## What the exercise asks
With the pictures removed, write out the data below exactly.

========

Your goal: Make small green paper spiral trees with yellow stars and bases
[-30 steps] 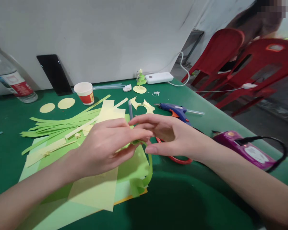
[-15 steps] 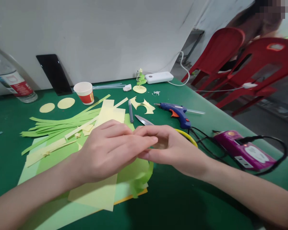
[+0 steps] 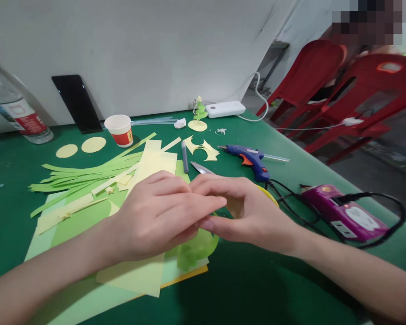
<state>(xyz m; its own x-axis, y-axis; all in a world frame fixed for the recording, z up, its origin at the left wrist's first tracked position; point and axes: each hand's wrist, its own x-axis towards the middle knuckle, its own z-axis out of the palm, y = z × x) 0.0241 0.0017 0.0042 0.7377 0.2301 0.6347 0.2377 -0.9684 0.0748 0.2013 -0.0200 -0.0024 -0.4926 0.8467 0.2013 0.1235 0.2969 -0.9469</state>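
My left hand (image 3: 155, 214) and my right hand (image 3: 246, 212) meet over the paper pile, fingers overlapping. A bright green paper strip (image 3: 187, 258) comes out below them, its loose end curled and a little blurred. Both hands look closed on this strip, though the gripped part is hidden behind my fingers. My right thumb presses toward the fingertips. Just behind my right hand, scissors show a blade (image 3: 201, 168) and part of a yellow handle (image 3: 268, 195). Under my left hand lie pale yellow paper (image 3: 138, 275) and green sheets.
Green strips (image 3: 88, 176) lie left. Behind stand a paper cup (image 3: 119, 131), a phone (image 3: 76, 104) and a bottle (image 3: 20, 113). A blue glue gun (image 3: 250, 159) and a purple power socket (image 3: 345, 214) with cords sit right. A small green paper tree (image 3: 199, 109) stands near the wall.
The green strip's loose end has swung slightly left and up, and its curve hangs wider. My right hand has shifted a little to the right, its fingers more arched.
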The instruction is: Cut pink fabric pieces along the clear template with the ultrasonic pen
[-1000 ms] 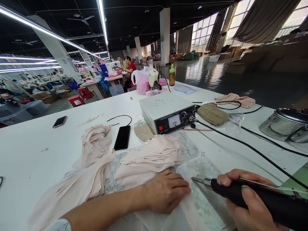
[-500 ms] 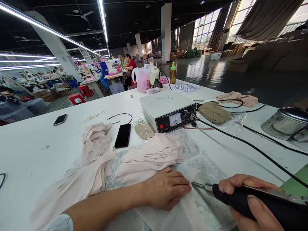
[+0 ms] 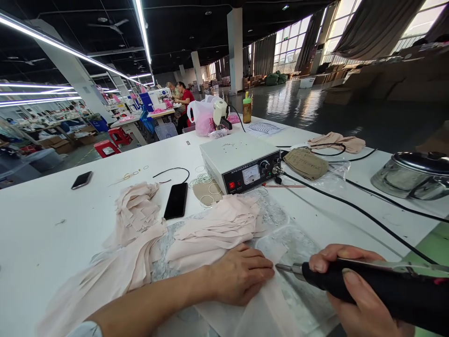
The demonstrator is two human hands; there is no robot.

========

## Problem solution
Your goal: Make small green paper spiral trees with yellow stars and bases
[-30 steps] 
[-15 steps] 
[+0 steps] 
<state>(xyz m; its own x-axis, y-axis; all in a world frame fixed for the recording, z up, its origin at the left wrist's first tracked position; point and axes: each hand's wrist, its own x-axis towards the middle knuckle, its own z-axis out of the palm, y = z × x) 0.0241 0.0017 0.0042 0.7377 0.2301 0.6347 0.2377 -0.9684 0.0748 0.2013 -0.0200 -0.0024 -0.4926 0.8467 0.2013 0.1235 0.2969 -0.9469</state>
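My left hand (image 3: 155, 214) and my right hand (image 3: 246, 212) meet over the paper pile, fingers overlapping. A bright green paper strip (image 3: 187, 258) comes out below them, its loose end curled and a little blurred. Both hands look closed on this strip, though the gripped part is hidden behind my fingers. My right thumb presses toward the fingertips. Just behind my right hand, scissors show a blade (image 3: 201, 168) and part of a yellow handle (image 3: 268, 195). Under my left hand lie pale yellow paper (image 3: 138, 275) and green sheets.
Green strips (image 3: 88, 176) lie left. Behind stand a paper cup (image 3: 119, 131), a phone (image 3: 76, 104) and a bottle (image 3: 20, 113). A blue glue gun (image 3: 250, 159) and a purple power socket (image 3: 345, 214) with cords sit right. A small green paper tree (image 3: 199, 109) stands near the wall.
The green strip's loose end has swung slightly left and up, and its curve hangs wider. My right hand has shifted a little to the right, its fingers more arched.
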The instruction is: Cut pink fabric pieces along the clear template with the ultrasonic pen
[-1000 ms] 
[-500 ms] 
[+0 ms] 
The demonstrator is two human hands; there is no robot.

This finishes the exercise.